Say how many of the lines below include the word "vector". Only the number should be given.

START RECORDED INFORMATION

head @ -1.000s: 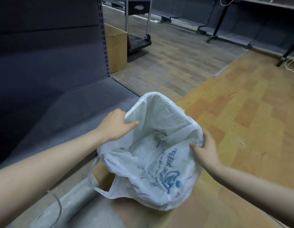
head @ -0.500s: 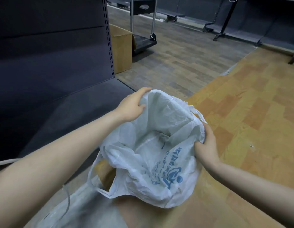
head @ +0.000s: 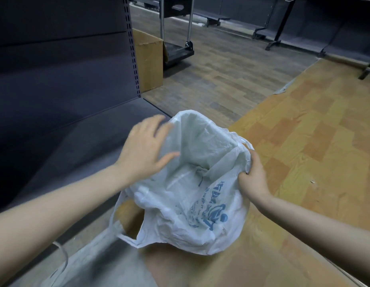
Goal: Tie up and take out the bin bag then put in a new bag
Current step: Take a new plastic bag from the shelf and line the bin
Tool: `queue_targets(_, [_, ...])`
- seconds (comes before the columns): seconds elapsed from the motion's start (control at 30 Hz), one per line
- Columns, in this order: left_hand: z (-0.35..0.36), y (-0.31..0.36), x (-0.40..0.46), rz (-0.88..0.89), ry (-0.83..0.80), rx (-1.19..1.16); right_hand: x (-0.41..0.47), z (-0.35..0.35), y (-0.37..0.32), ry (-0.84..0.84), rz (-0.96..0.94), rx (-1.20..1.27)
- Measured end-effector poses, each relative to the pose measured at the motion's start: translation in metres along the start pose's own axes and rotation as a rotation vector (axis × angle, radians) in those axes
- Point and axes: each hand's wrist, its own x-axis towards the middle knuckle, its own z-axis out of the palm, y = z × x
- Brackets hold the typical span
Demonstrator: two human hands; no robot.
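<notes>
Beyond and to the left of the left hand stands a dark grey shelving unit [head: 62, 65] with a slotted upright, its low base shelf running under the left forearm. Ahead of both hands the wooden floor [head: 316, 129] changes from grey-brown planks to orange-yellow ones under the right hand. Far beyond the left hand, a cardboard box [head: 148, 59] sits against the shelving, with a platform trolley [head: 178, 49] just past it.

Between the two hands is the white plastic bag [head: 192, 183], mouth spread wide, one loop handle hanging on the near left side. Its near wall carries blue printed characters and a round blue logo; the writing is too creased to read.

The left hand [head: 144, 150] is blurred, fingers straight and spread over the bag's left rim, gripping nothing. The right hand [head: 252, 177] pinches the bunched right rim, fingers curled around the plastic.
</notes>
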Motion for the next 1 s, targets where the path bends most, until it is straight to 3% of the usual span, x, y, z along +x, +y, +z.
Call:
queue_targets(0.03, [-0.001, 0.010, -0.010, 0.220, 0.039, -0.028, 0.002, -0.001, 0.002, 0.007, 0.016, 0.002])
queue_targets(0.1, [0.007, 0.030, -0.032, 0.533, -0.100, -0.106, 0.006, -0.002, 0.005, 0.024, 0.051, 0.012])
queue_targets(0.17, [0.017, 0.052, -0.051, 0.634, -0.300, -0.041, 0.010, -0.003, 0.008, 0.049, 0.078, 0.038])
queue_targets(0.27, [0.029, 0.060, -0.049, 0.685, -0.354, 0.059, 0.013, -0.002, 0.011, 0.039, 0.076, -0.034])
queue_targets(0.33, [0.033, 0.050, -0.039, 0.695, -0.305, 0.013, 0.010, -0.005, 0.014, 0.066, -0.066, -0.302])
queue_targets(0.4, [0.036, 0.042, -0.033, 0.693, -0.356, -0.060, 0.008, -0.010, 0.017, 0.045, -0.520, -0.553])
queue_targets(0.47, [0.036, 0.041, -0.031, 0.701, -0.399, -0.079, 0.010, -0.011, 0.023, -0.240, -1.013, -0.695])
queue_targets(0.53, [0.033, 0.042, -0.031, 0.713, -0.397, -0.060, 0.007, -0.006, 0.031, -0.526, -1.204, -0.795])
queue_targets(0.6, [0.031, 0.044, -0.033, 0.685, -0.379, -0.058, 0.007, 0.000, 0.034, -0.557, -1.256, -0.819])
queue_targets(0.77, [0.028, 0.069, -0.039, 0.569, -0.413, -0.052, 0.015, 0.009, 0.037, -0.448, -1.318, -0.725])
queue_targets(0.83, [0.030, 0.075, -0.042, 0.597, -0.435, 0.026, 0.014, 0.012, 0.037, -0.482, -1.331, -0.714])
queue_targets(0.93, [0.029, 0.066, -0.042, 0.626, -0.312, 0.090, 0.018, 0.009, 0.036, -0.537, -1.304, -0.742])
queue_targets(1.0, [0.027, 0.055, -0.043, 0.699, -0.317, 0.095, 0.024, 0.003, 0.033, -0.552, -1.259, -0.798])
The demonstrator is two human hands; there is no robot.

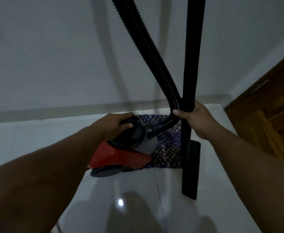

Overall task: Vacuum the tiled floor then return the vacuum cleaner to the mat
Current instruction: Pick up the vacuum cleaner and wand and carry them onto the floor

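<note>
The left hand (116, 123) grips the black top handle of the red vacuum cleaner (121, 155), tilted at the woven mat (166, 148) — probably heavy, rigid. The right hand (195, 118) wraps the stiff wand (191, 68) and bendy hose (148, 54) — nozzle (191, 169) on tile.

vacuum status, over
Left hand shut on vacuum cleaner handle, right hand shut on wand. Body partly over mat. Nothing blocking.

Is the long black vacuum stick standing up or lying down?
Standing up. The wand rises nearly straight from its floor head on the tiles, and the right hand grips it.
</note>
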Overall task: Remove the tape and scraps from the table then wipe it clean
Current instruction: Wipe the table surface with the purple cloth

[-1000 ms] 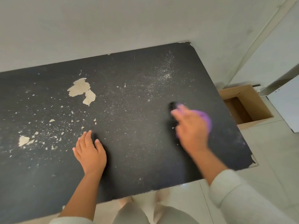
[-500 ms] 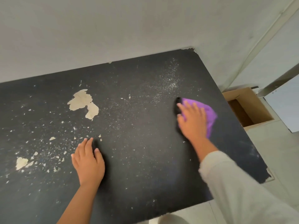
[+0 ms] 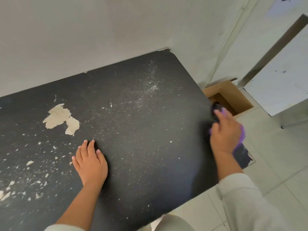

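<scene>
Counter surface, black and set against the wall, was seen strewn with pale dust and scraps, thickest toward its left side. A cardboard box was seen on the floor past the right edge; its contents could not be made out. The left hand was laid flat, fingers straight. A purple cloth was pressed at the right edge by the right hand, blurred. Debris would best be swept toward the box in overlapping strokes.

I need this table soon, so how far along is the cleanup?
Done: no tape roll shows. In hand: right hand sweeps the purple cloth at the table's right edge. Left: the big scrap, flakes, dust.
</scene>
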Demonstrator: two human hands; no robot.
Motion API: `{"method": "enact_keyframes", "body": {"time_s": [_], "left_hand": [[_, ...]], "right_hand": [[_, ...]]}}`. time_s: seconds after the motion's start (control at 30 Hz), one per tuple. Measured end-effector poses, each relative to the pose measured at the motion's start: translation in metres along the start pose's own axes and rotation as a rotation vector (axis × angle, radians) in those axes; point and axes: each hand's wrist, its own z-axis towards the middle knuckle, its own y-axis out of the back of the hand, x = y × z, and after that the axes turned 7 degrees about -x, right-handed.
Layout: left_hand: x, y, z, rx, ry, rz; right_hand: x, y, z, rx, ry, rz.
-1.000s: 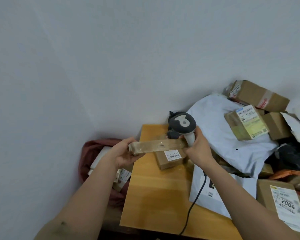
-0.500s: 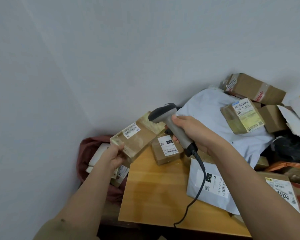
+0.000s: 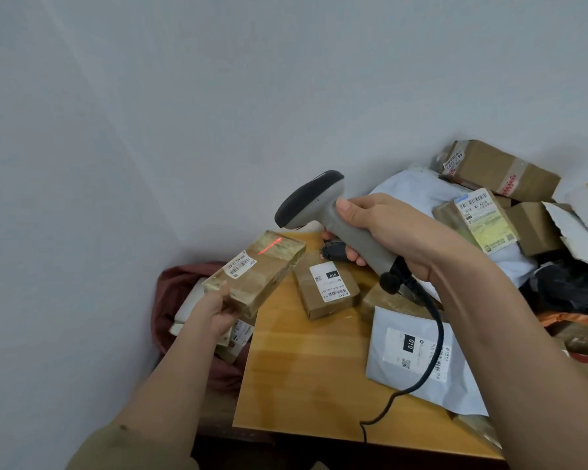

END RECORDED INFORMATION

*TASK OUTPUT*
2